** Activity **
Copy, exactly and without additions, every line in the records below from the one holding "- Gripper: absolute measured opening" through the one holding "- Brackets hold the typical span", both ends included.

** Records shown **

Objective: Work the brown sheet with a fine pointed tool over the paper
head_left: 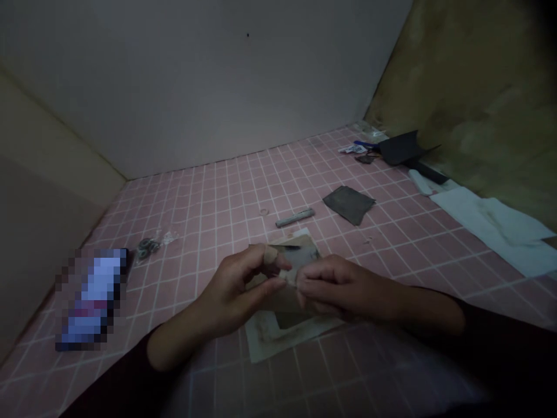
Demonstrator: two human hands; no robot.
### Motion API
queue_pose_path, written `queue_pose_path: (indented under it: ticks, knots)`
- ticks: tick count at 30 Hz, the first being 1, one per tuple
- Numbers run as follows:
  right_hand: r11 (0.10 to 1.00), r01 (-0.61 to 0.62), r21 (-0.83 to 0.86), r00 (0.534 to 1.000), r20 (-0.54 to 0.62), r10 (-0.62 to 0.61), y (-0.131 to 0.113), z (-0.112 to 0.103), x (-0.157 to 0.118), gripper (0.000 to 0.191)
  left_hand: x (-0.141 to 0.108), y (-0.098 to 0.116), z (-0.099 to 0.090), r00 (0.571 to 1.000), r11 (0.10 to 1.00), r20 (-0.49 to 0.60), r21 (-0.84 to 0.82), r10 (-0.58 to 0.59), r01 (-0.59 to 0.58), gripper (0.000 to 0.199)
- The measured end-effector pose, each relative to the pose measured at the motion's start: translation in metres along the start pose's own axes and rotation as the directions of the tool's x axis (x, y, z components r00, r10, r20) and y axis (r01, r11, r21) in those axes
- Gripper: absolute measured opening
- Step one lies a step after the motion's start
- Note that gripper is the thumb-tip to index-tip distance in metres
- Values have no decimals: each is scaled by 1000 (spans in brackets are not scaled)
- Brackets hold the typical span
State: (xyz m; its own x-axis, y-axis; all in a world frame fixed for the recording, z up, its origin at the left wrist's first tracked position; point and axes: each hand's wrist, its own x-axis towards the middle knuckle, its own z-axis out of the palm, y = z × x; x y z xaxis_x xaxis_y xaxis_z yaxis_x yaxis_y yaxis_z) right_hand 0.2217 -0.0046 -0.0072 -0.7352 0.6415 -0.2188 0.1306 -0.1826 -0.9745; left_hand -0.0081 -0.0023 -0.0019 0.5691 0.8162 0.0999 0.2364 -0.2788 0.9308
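Observation:
My left hand has a tan bandage round one finger. Its thumb and fingertips come together close to my right hand, whose fingers are curled tight. A small pale thing seems to sit where the two hands meet, but it is too small and dim to name. Below them lies a brown sheet on top of a stained white paper. A greyish patch with a dark mark shows on the sheet just behind the hands.
Beyond the hands lie a grey rolled tube, a small ring and dark square sheets. At left are a blurred-out phone and a clear bag with metal rings. White papers and a black dustpan line the right wall.

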Motion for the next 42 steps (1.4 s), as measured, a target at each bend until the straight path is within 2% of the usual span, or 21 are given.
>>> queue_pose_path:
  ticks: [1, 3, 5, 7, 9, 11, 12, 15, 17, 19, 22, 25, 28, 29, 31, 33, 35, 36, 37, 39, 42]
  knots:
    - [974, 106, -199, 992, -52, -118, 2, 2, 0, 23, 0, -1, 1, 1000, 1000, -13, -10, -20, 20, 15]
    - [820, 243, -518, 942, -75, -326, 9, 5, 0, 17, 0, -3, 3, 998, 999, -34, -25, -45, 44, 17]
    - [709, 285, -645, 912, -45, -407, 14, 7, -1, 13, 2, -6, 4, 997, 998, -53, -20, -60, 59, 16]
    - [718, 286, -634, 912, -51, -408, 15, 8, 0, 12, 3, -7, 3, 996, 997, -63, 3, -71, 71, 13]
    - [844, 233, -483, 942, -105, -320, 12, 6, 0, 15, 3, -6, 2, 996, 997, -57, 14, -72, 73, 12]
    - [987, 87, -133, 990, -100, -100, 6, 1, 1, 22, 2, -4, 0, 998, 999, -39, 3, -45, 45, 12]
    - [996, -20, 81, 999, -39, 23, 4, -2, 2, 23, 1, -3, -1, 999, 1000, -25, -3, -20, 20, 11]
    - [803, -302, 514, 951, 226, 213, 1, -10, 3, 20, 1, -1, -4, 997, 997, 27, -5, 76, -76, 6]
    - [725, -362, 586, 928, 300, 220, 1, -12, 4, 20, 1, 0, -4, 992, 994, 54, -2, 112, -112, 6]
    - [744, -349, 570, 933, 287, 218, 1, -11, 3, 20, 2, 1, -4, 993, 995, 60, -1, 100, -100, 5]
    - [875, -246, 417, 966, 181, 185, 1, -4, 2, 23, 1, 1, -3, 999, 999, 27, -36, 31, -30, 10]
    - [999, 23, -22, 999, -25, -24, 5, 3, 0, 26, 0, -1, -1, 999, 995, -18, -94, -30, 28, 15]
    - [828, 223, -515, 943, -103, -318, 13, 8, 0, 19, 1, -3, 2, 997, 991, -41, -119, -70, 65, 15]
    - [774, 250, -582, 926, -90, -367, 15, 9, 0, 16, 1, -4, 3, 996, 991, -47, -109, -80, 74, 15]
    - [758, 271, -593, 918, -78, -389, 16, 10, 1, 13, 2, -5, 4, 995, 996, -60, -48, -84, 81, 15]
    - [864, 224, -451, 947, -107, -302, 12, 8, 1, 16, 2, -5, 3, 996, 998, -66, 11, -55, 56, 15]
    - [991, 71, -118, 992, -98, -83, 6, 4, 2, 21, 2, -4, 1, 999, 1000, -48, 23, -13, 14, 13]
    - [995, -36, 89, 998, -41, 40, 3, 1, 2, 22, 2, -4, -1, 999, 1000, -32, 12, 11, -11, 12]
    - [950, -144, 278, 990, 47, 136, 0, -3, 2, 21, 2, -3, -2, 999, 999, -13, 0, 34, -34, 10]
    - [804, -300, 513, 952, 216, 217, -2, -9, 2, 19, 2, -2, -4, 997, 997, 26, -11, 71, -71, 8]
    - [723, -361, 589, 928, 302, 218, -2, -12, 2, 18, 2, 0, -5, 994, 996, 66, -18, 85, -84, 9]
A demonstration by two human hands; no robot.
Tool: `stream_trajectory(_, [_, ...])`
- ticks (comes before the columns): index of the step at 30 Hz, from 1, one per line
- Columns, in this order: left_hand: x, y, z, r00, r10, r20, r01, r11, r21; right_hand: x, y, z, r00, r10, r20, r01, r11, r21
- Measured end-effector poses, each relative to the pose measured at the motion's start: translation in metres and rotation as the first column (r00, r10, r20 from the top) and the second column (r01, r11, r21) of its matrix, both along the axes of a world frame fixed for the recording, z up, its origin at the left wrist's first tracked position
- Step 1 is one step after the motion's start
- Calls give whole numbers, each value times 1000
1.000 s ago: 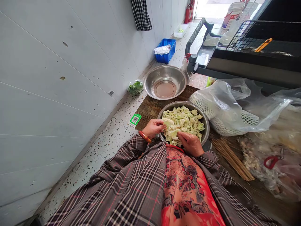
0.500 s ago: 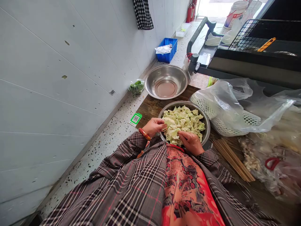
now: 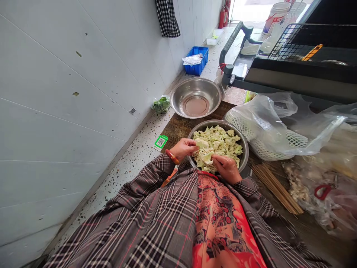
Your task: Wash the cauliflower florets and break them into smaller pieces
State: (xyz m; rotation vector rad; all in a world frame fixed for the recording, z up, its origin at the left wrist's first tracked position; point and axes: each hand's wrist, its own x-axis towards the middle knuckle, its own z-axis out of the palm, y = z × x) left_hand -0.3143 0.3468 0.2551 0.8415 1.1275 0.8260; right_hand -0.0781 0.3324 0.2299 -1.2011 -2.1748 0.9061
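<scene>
A steel bowl full of pale green cauliflower florets sits on a dark wooden board right in front of me. My left hand grips one cauliflower piece at the bowl's near left rim. Its wrist wears an orange bangle. My right hand pinches the same piece from the near side, fingers closed on it. Both sleeves are plaid.
An empty steel basin stands beyond the bowl. Plastic bags with white mesh lie to the right, beside bamboo skewers. A green QR sticker, a bag of greens and a blue crate lie along the wall.
Both hands stay on the cauliflower piece at the bowl's near edge, shifting only slightly. The view wobbles a little.
</scene>
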Motion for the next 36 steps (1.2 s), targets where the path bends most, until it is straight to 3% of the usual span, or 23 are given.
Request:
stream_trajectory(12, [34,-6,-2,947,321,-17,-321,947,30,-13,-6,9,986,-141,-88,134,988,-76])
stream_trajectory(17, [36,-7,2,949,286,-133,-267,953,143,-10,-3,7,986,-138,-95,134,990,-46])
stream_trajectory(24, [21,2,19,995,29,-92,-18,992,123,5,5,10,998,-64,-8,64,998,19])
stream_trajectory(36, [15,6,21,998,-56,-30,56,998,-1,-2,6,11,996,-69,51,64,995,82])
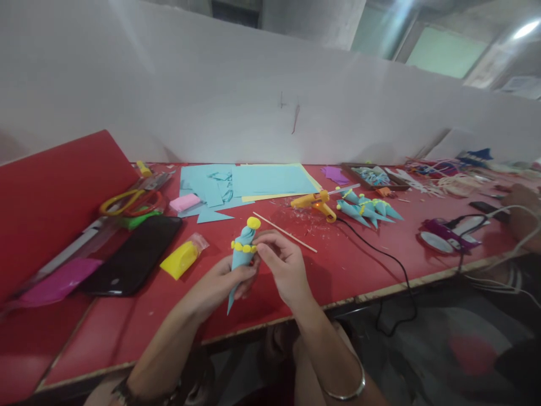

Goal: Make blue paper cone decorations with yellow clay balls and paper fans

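A light blue paper cone stands tilted, point down, over the front of the red table. It carries a row of yellow clay dots around its upper part and a larger yellow clay ball on top. My left hand is closed around the cone's lower half. At the right end of the dot row, my right hand has thumb and fingers pinched against the cone; whatever lies between the fingertips is hidden. Left of my hands lies an opened packet of yellow clay. Behind them is a thin wooden stick.
An orange glue gun trails a black cord over the front edge. Several similar blue cones lie beside it. Blue paper sheets are at the back. To the left are a black phone and scissors. Another person's arm is far right.
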`<action>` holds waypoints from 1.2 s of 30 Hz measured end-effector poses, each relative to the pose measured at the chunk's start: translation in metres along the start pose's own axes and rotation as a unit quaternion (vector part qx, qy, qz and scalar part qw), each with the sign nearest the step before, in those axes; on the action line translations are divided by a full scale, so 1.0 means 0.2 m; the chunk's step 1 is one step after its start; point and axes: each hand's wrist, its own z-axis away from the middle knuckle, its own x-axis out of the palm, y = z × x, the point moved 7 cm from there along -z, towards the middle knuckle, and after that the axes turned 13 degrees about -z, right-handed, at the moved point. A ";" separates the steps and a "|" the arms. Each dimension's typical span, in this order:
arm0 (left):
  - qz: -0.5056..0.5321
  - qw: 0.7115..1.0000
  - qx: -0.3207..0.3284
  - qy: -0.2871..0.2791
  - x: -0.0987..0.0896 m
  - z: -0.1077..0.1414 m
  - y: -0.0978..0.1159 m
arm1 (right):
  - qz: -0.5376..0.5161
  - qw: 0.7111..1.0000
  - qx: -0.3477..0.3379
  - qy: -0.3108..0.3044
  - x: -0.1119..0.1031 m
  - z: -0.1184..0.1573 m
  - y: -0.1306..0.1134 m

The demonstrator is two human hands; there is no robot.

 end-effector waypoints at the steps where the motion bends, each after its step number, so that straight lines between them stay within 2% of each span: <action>1: -0.024 1.000 -0.003 0.011 -0.01 0.00 0.00 | -0.004 1.000 -0.007 0.007 -0.01 0.00 0.00; 3: -0.092 0.995 -0.006 0.042 -0.05 -0.01 0.00 | -0.009 0.999 -0.018 0.039 -0.04 0.00 0.00; 5: -0.189 0.977 -0.008 0.100 -0.10 -0.02 -0.02 | -0.014 0.996 -0.024 0.087 -0.08 0.00 0.01; 8: -0.342 0.915 -0.014 0.211 -0.19 -0.02 -0.03 | -0.017 0.989 -0.032 0.142 -0.13 0.01 0.02; 10: -0.410 0.875 -0.030 0.255 -0.22 -0.02 -0.03 | -0.012 0.986 -0.038 0.160 -0.15 0.01 0.02; 12: -0.432 0.860 -0.049 0.268 -0.23 -0.01 -0.03 | -0.009 0.985 -0.040 0.165 -0.15 0.01 0.02; 14: -0.426 0.861 -0.058 0.273 -0.24 0.01 -0.01 | -0.009 0.986 -0.037 0.165 -0.15 0.01 0.01; 17: -0.425 0.852 -0.022 0.304 -0.29 0.07 0.08 | -0.008 0.986 -0.030 0.166 -0.15 0.01 0.01; 19: -0.472 0.818 0.023 0.329 -0.33 0.11 0.15 | -0.005 0.985 -0.028 0.169 -0.15 0.01 0.01; 20: -0.508 0.791 0.047 0.338 -0.35 0.13 0.17 | -0.003 0.985 -0.028 0.170 -0.15 0.01 0.01; 21: -0.534 0.765 0.063 0.353 -0.38 0.15 0.17 | -0.002 0.985 -0.028 0.171 -0.15 0.01 0.01; 22: -0.552 0.753 0.067 0.353 -0.41 0.16 0.15 | -0.002 0.985 -0.028 0.170 -0.15 0.01 0.02; 24: -0.539 0.751 0.064 0.376 -0.49 0.18 0.10 | -0.005 0.985 -0.026 0.168 -0.15 0.01 0.02; 25: -0.535 0.760 0.063 0.364 -0.51 0.17 0.07 | -0.006 0.986 -0.024 0.166 -0.15 0.01 0.02; 28: -0.532 0.762 0.068 0.362 -0.53 0.15 0.04 | -0.003 0.987 -0.019 0.158 -0.14 0.01 0.02; 30: -0.525 0.777 0.081 0.337 -0.50 0.11 0.06 | 0.017 0.989 -0.023 0.145 -0.12 0.01 0.01; 32: -0.491 0.813 0.112 0.291 -0.45 0.08 0.10 | 0.053 0.991 -0.035 0.116 -0.09 0.01 -0.01; 34: -0.453 0.840 0.150 0.259 -0.38 0.06 0.15 | 0.085 0.993 -0.050 0.065 -0.05 0.01 -0.02; 36: -0.436 0.847 0.177 0.248 -0.34 0.06 0.18 | 0.101 0.993 -0.059 0.011 0.00 0.01 -0.02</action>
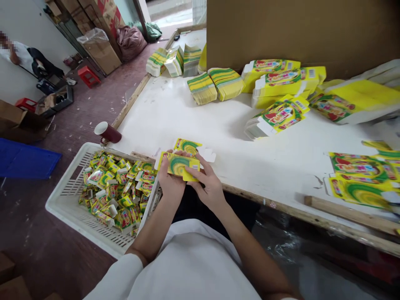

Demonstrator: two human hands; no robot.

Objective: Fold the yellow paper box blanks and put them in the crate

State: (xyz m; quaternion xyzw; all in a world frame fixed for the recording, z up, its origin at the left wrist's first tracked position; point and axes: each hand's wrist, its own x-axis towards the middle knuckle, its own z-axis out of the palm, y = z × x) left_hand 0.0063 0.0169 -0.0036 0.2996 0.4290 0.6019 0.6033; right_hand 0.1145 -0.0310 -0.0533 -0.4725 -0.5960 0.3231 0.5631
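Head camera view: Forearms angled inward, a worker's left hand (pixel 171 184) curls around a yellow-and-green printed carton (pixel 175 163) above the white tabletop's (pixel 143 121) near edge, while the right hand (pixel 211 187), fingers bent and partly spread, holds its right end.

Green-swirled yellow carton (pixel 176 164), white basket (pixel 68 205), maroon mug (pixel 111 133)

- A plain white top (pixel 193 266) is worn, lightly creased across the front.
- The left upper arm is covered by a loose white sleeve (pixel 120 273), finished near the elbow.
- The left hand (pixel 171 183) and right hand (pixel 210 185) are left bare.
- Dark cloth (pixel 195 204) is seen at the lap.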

** Task output **
- Gripper: absolute measured opening
- Step one lies a step after the motion's start
- Note that gripper is the thumb-tip to index-tip distance in metres
- Values have no decimals: each is scaled by 1000 (spans in brackets are not scaled)
- Brackets hold the typical span

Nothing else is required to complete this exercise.